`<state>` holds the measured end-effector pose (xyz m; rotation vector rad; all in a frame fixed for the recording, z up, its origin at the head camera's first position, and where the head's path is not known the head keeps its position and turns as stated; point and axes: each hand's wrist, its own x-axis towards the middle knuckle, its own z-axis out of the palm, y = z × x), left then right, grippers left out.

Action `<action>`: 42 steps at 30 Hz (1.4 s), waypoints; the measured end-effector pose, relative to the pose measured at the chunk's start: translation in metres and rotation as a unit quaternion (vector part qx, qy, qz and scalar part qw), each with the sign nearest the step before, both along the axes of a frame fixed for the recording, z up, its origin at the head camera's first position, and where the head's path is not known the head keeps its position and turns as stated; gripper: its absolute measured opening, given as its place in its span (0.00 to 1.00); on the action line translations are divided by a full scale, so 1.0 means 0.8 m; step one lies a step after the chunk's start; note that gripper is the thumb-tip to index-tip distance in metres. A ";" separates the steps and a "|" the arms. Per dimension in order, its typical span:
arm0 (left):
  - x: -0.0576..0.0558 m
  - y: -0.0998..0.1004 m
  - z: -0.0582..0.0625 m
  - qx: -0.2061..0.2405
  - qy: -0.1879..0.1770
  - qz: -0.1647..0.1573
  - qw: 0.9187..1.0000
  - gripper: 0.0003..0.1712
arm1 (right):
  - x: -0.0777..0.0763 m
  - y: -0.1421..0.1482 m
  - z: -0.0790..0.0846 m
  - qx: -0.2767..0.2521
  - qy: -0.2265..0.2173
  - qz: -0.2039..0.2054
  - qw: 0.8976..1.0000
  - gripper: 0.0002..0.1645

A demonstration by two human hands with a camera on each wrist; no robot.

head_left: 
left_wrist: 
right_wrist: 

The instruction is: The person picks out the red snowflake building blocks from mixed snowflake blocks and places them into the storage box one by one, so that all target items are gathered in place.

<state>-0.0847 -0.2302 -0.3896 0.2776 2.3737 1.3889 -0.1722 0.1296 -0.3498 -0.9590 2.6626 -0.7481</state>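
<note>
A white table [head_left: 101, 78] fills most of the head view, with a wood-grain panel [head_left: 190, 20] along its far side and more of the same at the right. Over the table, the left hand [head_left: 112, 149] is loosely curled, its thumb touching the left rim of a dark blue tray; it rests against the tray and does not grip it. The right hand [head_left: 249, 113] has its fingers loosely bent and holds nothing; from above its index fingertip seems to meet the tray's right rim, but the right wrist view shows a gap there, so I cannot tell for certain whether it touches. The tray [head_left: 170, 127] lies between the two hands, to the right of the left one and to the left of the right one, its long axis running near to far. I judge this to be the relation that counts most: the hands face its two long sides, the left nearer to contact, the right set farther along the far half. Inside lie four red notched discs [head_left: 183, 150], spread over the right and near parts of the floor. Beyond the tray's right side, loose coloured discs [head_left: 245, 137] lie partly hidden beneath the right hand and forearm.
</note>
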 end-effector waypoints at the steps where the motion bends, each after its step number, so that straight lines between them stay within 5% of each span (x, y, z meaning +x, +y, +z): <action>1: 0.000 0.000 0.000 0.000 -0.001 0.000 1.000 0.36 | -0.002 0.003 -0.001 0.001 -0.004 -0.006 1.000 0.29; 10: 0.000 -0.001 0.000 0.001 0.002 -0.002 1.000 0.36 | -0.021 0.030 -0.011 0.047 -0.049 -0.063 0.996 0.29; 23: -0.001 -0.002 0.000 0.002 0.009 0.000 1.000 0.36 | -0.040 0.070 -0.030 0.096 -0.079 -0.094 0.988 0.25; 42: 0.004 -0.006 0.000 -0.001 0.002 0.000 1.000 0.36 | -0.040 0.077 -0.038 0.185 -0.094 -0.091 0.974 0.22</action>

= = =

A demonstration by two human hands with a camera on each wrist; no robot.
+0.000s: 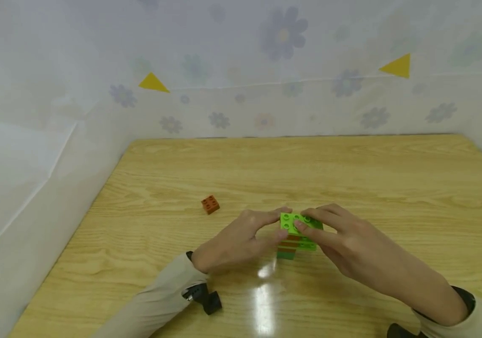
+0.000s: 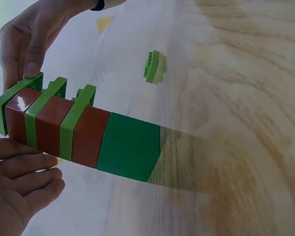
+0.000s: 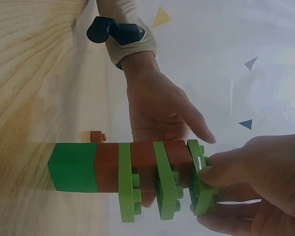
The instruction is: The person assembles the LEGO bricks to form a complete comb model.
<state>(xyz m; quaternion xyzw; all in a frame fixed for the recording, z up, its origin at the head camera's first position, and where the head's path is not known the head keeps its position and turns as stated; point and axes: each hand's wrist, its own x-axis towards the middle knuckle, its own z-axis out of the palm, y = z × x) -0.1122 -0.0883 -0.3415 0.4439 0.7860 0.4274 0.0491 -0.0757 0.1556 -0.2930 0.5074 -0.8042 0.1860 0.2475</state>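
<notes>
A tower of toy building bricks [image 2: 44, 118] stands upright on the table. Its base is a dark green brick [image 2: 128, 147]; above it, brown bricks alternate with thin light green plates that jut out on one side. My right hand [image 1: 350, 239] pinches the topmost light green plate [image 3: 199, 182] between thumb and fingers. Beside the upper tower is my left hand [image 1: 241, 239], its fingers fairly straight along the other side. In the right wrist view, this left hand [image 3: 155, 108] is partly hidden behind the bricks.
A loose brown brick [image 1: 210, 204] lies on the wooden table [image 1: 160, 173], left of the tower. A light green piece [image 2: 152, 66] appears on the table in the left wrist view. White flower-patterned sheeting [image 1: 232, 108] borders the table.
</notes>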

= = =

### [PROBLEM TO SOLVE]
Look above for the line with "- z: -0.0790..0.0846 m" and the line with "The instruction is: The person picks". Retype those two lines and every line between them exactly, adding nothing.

### [RESPONSE AREA]
  - z: -0.0790..0.0846 m
  - qx: -0.2767..0.2521
  - qy: -0.2265..0.2173
  - qz: -0.2039..0.2054
  - qw: 0.8976..1.0000
  - gripper: 0.0002..0.1645

A demonstration by two human hands with a camera on each wrist; no robot.

head_left: 
left_wrist: 
right_wrist: 

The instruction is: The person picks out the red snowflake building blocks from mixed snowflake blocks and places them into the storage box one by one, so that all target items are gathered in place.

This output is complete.